Exercise aim :: A verbatim copy of the full data, with no pictures, is the expected answer.
——
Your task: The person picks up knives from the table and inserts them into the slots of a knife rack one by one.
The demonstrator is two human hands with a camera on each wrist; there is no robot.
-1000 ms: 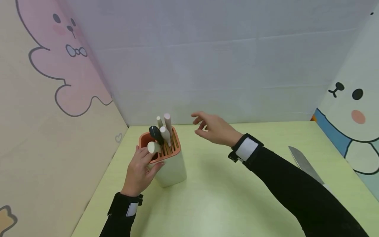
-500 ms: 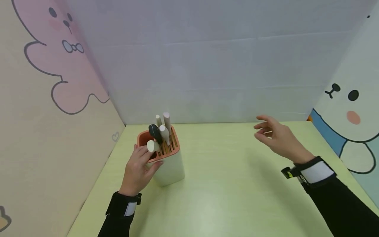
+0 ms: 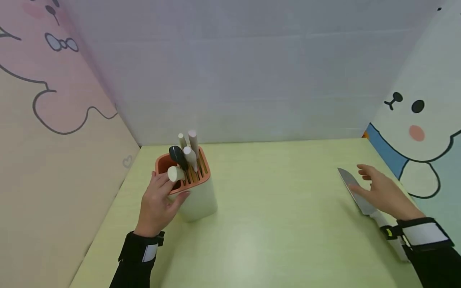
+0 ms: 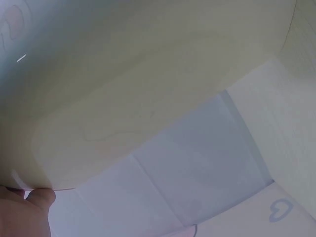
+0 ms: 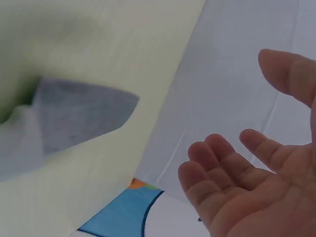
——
Task solution ::
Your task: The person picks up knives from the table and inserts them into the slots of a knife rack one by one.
The demonstrator is two human hands with a camera on each wrist; there is no robot.
-1000 ms: 
-500 ms: 
+0 ms: 
+0 ms: 
+0 ms: 

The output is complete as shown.